Your task: With the string "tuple" as the filter, copy each matching line from the records.

----- Supplied material -----

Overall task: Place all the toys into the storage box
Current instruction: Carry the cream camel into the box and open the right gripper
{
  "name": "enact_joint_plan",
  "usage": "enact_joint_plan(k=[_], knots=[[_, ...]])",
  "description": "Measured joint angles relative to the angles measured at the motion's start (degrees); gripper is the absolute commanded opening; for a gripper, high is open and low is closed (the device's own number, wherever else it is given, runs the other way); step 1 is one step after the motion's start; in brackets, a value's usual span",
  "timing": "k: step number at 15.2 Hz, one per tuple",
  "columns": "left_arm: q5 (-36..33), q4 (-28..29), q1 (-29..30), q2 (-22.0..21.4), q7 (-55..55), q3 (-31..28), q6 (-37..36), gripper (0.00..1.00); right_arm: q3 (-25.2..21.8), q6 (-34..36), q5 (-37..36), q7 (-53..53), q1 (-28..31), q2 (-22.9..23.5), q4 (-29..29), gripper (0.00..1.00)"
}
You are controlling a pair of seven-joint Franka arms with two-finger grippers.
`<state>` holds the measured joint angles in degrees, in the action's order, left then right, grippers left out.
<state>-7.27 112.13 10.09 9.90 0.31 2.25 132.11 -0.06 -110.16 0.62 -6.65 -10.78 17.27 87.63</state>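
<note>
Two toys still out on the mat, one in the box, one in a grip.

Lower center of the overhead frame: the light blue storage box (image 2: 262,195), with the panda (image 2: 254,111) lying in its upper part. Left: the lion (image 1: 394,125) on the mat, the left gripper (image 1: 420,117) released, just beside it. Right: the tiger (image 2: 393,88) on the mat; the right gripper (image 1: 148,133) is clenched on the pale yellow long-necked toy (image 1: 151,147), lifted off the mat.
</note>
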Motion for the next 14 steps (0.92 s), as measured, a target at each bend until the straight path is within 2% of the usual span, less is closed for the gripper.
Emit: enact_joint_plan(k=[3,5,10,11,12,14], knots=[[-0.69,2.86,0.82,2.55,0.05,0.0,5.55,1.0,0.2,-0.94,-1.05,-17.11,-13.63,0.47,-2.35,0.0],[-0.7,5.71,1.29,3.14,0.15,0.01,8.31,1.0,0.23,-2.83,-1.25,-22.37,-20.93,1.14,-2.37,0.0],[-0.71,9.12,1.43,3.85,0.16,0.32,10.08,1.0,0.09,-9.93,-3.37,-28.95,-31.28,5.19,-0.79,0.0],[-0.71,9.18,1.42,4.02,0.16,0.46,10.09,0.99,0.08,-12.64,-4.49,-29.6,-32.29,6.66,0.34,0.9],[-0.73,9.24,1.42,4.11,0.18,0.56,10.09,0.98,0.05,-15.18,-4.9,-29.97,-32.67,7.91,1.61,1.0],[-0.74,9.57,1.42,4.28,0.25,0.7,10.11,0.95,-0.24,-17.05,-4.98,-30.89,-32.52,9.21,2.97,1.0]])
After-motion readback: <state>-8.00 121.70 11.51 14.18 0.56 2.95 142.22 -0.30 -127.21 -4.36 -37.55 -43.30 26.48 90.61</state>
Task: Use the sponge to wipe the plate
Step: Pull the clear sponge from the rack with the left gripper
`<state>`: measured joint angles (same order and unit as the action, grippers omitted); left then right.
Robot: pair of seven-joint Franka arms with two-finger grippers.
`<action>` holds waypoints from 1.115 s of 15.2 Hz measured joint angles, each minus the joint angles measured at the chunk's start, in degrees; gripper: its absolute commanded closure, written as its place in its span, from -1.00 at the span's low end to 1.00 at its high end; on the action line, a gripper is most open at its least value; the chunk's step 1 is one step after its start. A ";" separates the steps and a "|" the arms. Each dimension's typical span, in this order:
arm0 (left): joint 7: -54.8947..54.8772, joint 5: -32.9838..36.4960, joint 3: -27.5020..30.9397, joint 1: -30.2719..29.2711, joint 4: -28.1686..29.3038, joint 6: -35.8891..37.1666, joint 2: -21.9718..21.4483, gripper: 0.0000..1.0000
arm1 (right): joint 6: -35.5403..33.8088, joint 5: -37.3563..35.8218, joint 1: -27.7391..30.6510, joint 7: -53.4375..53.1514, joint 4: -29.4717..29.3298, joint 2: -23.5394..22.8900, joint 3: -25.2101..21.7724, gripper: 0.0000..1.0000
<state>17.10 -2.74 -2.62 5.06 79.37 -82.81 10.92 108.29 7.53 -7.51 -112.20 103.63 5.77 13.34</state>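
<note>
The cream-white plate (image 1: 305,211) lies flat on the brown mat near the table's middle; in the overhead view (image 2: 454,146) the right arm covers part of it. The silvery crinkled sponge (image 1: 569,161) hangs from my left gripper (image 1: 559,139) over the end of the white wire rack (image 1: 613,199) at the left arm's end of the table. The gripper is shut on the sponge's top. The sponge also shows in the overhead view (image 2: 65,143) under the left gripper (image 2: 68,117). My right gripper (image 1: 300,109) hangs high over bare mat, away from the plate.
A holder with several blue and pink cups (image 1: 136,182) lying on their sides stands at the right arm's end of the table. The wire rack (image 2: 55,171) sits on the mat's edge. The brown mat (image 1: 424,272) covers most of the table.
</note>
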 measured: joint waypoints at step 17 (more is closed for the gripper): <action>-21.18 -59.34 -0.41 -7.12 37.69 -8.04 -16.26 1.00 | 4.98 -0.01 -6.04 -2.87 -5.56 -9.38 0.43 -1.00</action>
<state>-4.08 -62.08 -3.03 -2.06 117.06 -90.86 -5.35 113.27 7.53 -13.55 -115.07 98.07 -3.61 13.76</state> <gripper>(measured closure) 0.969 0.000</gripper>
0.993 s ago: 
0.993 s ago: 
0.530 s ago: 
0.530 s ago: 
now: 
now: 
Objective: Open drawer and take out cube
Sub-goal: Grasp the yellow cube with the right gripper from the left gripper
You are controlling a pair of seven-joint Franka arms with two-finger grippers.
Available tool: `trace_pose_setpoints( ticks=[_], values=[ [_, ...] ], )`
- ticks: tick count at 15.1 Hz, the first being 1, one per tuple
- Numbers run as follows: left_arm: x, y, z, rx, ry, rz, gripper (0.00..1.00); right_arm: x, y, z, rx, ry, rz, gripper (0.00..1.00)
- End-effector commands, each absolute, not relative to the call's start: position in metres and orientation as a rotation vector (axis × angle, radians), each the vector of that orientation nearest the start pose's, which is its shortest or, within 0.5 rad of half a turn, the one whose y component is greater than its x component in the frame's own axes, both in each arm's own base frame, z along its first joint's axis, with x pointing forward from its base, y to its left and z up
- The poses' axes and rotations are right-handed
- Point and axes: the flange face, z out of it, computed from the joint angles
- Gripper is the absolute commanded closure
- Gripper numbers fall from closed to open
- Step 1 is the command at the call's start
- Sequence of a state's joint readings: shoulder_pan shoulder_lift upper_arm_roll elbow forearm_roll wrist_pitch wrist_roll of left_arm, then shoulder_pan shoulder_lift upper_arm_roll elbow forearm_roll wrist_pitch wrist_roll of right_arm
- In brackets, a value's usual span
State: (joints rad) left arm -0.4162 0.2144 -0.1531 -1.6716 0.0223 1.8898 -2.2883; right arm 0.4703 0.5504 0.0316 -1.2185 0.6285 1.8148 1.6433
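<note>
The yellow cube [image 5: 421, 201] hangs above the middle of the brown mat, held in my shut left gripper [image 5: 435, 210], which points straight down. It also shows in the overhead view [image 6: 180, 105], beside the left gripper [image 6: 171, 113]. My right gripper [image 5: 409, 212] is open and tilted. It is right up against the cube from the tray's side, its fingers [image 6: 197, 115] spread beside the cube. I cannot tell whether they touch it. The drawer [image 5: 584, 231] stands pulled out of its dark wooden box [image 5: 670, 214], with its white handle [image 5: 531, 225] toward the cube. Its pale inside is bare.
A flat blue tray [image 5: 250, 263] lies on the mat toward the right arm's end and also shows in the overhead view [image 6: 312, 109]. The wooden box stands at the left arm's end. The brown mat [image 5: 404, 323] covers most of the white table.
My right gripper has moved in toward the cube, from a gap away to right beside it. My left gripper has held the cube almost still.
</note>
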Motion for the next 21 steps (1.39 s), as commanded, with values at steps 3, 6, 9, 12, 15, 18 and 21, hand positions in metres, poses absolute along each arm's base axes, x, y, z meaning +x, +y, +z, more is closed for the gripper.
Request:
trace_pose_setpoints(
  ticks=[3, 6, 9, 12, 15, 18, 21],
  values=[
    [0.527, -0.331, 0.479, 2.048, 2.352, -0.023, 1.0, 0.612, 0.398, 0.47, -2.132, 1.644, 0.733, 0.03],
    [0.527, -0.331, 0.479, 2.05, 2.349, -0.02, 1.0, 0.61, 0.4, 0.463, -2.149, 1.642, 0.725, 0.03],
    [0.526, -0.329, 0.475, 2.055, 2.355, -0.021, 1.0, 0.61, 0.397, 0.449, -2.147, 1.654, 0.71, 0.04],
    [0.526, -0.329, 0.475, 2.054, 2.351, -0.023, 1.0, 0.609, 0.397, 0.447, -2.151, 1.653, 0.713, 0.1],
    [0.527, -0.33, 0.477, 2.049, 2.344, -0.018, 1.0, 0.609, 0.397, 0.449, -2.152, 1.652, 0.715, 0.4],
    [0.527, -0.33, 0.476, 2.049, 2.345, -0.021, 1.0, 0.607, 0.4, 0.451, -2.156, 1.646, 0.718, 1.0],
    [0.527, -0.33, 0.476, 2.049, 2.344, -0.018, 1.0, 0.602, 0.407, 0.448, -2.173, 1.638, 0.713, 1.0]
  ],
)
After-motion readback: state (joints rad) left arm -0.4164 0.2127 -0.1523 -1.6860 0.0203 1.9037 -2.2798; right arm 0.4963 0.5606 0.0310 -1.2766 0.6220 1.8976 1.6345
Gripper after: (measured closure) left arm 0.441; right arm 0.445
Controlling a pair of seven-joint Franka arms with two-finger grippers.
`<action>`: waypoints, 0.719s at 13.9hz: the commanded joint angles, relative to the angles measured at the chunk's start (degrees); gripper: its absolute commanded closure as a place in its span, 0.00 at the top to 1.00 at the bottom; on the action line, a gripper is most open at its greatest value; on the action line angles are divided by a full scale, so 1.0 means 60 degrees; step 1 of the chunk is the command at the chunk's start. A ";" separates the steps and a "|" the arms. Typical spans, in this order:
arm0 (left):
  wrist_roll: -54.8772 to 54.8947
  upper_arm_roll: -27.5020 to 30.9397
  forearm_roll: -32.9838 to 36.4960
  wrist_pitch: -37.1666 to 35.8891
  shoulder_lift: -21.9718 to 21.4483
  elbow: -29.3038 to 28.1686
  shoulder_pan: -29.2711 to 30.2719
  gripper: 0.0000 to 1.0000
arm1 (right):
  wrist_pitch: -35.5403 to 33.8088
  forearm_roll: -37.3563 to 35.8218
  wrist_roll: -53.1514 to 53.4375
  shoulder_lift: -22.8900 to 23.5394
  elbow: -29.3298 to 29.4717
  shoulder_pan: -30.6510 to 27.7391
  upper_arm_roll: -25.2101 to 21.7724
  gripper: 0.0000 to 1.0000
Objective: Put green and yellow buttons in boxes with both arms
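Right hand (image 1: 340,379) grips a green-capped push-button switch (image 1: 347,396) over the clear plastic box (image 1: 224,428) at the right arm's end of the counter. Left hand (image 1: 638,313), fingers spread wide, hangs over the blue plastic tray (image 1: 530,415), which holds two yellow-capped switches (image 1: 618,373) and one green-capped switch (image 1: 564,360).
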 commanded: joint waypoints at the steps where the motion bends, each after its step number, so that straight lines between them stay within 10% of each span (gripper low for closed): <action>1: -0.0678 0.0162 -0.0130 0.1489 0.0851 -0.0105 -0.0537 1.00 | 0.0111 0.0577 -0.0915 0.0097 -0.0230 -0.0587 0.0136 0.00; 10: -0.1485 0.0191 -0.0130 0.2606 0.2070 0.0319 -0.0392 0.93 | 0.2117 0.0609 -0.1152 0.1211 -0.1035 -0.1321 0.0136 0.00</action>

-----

Output:
  "timing": "k: step number at 15.2 Hz, one per tuple",
- ticks: tick count at 15.1 Hz, the first being 1, one per tuple

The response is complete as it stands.